## PROVIDED RECORDS
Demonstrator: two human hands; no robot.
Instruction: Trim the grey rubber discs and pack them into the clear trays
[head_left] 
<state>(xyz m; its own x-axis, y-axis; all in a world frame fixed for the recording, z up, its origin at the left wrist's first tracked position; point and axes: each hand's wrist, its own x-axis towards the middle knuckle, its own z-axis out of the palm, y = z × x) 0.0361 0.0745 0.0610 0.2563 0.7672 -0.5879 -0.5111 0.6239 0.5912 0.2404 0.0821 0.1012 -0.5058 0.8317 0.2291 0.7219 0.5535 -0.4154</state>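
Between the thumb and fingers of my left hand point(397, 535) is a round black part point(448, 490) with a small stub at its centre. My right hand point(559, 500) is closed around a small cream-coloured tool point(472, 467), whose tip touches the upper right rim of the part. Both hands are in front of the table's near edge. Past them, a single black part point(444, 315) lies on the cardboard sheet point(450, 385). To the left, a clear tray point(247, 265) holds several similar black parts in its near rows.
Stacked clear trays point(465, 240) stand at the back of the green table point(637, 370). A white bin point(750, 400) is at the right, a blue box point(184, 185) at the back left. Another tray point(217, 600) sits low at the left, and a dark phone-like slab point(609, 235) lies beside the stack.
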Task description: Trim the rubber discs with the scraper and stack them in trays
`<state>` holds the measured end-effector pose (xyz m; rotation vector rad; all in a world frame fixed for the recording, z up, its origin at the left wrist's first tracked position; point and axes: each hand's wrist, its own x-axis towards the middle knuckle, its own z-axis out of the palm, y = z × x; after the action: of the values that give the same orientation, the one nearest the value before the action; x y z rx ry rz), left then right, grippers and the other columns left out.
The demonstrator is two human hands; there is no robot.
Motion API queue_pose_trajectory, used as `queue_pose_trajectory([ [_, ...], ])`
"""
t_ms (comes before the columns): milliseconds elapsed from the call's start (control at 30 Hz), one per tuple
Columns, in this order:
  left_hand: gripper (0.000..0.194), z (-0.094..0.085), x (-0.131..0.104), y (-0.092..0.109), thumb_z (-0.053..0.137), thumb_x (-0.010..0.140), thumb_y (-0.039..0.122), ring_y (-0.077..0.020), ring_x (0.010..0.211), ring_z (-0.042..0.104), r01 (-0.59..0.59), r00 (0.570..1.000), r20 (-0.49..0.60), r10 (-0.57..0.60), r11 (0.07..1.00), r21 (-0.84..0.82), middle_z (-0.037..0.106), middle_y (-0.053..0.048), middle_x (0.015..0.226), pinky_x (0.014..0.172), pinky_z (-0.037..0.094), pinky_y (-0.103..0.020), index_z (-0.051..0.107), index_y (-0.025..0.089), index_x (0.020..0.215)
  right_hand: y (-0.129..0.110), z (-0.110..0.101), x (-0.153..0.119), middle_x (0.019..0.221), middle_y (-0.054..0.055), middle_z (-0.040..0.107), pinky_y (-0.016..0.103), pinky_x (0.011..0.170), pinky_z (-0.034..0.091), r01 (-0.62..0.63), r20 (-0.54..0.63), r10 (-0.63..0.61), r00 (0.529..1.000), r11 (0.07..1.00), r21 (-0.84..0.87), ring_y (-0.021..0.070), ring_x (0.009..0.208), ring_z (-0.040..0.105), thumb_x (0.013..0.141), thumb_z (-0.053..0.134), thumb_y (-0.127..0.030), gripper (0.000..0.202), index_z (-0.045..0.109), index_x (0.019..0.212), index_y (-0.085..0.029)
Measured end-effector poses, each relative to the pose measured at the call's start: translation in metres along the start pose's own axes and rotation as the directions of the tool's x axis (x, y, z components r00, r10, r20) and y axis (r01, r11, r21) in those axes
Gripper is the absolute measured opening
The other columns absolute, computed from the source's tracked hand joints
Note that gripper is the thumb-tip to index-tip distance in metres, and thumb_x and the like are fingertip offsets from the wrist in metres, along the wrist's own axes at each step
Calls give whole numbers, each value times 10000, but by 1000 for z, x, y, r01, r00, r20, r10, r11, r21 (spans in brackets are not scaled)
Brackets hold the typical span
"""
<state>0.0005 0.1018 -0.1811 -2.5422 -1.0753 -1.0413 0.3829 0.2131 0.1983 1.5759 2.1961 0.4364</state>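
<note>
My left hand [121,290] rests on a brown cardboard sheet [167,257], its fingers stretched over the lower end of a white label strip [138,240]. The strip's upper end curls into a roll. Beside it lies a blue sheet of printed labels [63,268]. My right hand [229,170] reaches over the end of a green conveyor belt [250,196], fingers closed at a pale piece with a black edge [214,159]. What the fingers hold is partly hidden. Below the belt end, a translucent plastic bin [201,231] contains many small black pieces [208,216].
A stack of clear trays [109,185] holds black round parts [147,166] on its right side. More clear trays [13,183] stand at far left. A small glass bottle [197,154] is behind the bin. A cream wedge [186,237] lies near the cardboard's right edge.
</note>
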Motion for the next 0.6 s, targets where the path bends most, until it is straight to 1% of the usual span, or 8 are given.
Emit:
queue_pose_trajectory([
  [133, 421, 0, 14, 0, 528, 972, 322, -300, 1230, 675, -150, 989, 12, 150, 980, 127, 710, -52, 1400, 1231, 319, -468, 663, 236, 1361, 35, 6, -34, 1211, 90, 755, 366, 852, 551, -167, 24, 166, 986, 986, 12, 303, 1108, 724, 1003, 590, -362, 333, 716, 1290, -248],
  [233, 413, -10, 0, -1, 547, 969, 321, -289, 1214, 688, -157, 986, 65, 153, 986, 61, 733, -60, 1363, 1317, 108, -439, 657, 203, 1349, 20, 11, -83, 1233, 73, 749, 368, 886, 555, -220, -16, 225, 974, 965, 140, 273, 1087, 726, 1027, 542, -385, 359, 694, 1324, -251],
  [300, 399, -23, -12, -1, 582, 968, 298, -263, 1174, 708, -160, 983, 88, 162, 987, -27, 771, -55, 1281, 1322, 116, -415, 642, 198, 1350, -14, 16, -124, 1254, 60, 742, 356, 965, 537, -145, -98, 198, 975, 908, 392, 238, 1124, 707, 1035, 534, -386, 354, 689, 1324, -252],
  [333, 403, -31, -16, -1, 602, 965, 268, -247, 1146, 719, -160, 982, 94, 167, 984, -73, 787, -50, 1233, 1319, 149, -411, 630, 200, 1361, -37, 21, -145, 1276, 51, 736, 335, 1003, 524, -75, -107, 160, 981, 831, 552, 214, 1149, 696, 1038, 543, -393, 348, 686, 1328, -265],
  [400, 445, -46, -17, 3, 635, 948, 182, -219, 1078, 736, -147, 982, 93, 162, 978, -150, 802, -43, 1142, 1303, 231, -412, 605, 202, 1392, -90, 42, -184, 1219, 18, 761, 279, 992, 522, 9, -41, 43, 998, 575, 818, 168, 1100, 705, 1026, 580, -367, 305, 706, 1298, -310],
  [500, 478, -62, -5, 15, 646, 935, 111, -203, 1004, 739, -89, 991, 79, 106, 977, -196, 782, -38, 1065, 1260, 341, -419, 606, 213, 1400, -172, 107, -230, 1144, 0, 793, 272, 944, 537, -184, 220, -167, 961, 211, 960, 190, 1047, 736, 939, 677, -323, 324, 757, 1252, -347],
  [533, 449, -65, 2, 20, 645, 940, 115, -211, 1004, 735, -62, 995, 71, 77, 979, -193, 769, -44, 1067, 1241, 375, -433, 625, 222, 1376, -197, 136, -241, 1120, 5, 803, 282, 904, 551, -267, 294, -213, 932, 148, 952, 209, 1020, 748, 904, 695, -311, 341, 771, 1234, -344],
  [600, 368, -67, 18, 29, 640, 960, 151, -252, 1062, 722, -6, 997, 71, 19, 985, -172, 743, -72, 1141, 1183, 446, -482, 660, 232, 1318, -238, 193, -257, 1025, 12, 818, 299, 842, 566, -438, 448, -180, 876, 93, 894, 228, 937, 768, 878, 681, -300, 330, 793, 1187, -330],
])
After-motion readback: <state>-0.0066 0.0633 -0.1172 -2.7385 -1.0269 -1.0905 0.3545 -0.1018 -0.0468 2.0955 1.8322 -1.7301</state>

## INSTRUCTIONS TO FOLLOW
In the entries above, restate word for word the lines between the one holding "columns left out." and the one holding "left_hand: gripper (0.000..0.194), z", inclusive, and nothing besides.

## RESPONSE BELOW
`<state>` holds the measured end-effector pose (xyz m; rotation vector rad; all in a world frame fixed for the recording, z up, its origin at the left wrist's first tracked position; point and axes: each hand's wrist, its own x-axis towards the middle knuckle, its own z-axis out of the palm, y = z × x; after the action: of the values that give the same orientation, the one nearest the value before the action; x y z rx ry rz), left then right, grippers and the other columns left out.
The demonstrator is two human hands; there is no robot.
Motion API queue_pose_trajectory, used as `queue_pose_trajectory([ [_, ...], ])`
"""
t_ms (comes before the columns): milliseconds elapsed from the call's start (control at 30 Hz), one per tuple
Columns, in this order:
  left_hand: gripper (0.000..0.194), z (-0.094..0.085), x (-0.131..0.104), y (-0.092..0.109), thumb_z (-0.053..0.137), thumb_x (-0.010..0.140), thumb_y (-0.039..0.122), ring_y (-0.077..0.020), ring_x (0.010..0.211), ring_z (-0.042..0.104), r01 (-0.59..0.59), r00 (0.570..1.000), r20 (-0.49..0.60), r10 (-0.57..0.60), r11 (0.07..1.00), r21 (-0.84..0.82), middle_z (-0.037..0.106), middle_y (-0.053..0.048), middle_x (0.015..0.226), pinky_x (0.014..0.172), pinky_z (-0.037..0.094), pinky_y (-0.103..0.020), index_z (-0.051..0.107), index_y (-0.025..0.089), index_x (0.020..0.215)

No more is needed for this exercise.